*YOUR OBJECTIVE*
Exactly reproduce the lines from the top of the entries below through the line containing "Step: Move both", with both ends included.

[Stored dataset items]
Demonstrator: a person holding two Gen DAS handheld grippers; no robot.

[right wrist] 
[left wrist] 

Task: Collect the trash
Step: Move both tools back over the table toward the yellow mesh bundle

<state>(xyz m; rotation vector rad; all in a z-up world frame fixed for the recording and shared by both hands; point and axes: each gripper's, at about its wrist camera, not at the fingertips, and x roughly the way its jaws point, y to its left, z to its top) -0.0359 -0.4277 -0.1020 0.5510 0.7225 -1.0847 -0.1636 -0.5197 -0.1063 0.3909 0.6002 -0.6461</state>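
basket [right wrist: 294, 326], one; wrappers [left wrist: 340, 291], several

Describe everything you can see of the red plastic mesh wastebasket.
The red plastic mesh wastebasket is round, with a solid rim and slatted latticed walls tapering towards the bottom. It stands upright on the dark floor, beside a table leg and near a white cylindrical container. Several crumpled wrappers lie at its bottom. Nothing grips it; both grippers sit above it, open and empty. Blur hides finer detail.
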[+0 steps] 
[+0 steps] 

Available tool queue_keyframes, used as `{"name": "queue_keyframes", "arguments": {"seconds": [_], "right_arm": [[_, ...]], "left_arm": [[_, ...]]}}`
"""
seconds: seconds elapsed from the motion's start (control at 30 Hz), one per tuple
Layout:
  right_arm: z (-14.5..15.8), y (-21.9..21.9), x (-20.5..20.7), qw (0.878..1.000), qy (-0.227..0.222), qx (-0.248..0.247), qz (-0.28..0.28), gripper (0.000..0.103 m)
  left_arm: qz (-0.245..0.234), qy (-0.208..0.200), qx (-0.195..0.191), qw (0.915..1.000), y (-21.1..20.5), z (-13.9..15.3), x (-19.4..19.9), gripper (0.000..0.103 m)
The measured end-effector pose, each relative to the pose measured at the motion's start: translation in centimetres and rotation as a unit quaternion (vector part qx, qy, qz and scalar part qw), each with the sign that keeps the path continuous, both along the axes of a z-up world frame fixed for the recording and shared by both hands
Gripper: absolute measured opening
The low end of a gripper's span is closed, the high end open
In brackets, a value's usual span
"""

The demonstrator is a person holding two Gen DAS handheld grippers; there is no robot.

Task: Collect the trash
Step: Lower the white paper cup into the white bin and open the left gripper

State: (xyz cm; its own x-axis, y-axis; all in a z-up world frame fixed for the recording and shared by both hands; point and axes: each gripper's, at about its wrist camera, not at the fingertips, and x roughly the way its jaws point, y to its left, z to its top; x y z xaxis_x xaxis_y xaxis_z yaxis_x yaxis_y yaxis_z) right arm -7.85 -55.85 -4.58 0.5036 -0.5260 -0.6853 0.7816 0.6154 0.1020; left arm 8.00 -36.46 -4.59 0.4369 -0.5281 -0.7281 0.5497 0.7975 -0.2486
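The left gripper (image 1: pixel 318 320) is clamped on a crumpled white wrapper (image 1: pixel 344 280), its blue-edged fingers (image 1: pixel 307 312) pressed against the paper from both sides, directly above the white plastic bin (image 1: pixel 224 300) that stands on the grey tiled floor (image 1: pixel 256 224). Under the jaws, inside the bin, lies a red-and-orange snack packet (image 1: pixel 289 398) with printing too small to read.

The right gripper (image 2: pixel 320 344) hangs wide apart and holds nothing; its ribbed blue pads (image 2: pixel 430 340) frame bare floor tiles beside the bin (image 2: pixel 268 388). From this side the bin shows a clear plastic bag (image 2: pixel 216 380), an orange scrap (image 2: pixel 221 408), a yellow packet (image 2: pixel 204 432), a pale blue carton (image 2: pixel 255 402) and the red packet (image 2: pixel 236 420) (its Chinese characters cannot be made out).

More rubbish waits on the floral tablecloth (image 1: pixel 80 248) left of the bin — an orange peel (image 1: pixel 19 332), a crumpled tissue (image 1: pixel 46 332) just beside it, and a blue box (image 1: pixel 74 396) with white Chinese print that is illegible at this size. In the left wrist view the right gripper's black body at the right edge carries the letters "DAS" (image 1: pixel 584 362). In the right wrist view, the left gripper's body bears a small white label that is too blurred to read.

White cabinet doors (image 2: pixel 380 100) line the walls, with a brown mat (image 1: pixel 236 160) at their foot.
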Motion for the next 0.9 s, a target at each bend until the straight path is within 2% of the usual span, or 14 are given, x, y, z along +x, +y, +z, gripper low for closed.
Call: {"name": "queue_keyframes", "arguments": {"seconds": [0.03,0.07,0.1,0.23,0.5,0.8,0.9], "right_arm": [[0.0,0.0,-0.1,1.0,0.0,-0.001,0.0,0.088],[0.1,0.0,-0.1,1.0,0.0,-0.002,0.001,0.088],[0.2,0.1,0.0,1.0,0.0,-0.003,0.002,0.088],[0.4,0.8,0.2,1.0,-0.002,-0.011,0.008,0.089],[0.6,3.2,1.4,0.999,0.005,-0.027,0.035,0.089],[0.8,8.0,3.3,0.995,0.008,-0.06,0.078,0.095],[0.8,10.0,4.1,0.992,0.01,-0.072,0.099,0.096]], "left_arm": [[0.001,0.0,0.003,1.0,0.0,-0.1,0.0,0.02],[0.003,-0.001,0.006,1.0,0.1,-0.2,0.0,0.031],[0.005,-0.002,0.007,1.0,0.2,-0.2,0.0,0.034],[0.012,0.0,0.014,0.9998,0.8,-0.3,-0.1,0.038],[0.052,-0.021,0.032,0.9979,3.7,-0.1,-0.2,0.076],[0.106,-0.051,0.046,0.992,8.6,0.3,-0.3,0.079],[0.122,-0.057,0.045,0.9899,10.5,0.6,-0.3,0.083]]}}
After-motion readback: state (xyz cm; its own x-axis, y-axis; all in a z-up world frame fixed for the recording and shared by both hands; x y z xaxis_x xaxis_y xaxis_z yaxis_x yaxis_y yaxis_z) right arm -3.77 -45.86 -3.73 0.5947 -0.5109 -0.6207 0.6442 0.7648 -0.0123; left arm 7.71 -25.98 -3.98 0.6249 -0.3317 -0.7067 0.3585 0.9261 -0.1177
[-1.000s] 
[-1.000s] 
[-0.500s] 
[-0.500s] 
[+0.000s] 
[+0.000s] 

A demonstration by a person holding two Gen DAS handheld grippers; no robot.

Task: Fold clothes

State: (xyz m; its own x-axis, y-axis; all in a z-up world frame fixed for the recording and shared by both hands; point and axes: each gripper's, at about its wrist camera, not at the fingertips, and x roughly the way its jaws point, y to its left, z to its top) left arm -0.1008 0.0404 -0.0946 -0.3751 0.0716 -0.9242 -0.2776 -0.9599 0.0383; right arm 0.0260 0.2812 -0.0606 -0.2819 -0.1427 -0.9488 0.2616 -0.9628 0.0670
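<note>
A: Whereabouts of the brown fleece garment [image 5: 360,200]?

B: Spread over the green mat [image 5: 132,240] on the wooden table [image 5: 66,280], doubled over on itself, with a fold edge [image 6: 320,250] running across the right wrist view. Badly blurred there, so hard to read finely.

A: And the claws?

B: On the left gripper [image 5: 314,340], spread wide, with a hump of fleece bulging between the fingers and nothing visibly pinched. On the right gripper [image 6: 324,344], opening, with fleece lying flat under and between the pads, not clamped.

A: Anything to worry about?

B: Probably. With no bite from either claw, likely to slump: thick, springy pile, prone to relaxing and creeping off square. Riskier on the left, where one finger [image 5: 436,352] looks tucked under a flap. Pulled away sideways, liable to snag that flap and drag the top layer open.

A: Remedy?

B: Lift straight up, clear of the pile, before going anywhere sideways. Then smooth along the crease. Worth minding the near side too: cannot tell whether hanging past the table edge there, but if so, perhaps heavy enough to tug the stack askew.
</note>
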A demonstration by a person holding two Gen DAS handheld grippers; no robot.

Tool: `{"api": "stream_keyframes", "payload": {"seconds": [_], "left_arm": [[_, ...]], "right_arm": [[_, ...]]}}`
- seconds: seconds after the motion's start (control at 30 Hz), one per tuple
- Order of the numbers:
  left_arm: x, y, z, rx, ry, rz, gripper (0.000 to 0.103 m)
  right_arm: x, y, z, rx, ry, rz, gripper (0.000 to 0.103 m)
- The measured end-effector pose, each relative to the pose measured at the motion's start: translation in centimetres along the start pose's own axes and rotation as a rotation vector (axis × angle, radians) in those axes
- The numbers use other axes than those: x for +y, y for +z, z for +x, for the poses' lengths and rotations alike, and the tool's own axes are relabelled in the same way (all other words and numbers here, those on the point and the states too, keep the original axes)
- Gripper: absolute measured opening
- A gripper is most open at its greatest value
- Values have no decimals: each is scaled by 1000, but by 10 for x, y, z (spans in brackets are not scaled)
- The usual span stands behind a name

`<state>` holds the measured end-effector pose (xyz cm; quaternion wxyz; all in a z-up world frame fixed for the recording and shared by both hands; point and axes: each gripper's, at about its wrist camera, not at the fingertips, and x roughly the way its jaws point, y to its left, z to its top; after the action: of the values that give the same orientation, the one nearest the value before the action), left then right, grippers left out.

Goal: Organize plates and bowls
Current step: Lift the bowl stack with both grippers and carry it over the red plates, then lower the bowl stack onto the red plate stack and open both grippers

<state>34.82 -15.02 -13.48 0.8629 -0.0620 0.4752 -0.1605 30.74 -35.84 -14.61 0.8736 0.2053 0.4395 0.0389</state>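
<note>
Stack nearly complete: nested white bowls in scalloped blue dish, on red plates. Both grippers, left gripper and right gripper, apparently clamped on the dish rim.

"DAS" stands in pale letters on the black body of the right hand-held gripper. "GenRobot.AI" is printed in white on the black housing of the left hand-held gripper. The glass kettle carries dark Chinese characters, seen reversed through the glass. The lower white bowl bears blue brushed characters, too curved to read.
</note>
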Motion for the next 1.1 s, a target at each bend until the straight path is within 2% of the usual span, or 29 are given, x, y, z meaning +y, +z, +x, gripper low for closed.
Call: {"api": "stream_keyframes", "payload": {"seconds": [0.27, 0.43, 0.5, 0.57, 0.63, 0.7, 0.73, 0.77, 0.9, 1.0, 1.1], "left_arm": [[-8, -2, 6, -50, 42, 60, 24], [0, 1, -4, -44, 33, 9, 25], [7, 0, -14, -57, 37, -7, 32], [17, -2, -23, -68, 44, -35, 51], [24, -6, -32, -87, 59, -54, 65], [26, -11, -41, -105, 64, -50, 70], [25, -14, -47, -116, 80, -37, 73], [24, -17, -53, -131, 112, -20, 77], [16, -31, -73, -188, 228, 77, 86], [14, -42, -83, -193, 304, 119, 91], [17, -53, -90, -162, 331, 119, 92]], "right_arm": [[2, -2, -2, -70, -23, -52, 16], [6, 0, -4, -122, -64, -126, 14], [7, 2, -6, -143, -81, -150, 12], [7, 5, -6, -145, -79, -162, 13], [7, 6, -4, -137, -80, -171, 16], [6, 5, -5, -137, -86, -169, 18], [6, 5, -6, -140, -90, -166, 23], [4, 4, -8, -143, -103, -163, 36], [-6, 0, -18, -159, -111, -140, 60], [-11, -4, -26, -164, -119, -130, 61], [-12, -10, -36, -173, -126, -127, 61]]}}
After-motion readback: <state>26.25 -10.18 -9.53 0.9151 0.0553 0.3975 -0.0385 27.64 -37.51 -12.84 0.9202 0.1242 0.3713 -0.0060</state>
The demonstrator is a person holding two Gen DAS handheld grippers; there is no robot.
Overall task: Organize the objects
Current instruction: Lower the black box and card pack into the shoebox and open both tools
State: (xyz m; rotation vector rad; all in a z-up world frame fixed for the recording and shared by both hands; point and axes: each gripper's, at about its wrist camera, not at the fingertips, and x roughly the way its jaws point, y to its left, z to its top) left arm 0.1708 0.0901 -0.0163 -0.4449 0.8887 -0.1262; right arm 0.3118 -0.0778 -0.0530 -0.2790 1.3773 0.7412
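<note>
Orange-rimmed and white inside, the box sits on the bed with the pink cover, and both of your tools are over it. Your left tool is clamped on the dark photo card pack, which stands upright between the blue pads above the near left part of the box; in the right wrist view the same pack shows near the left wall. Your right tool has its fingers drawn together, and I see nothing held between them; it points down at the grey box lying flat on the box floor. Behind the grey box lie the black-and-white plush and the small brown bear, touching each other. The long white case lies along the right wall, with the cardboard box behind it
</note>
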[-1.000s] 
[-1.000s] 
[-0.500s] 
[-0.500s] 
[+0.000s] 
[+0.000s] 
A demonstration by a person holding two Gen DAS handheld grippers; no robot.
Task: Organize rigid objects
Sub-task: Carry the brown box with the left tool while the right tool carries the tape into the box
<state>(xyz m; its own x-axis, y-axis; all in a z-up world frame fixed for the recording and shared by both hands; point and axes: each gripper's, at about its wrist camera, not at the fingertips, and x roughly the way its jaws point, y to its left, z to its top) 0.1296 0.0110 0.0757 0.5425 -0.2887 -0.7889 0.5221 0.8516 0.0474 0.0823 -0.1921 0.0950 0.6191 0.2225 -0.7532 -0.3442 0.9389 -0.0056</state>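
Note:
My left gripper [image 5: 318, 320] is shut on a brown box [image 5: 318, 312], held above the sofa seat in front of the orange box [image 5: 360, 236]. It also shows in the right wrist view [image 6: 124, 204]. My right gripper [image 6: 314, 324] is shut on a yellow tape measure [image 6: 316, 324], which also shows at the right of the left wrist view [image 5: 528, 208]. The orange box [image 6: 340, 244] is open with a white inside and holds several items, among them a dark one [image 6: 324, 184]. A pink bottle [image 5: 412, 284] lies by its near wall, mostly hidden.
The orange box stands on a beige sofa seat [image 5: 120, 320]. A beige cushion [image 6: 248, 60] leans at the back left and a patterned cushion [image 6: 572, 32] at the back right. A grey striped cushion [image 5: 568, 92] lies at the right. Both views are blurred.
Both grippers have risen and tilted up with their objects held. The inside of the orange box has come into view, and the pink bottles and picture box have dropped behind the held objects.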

*ANSWER SPACE*
Demonstrator: a person holding two Gen DAS handheld grippers; no robot.

[right wrist] 
[left wrist] 

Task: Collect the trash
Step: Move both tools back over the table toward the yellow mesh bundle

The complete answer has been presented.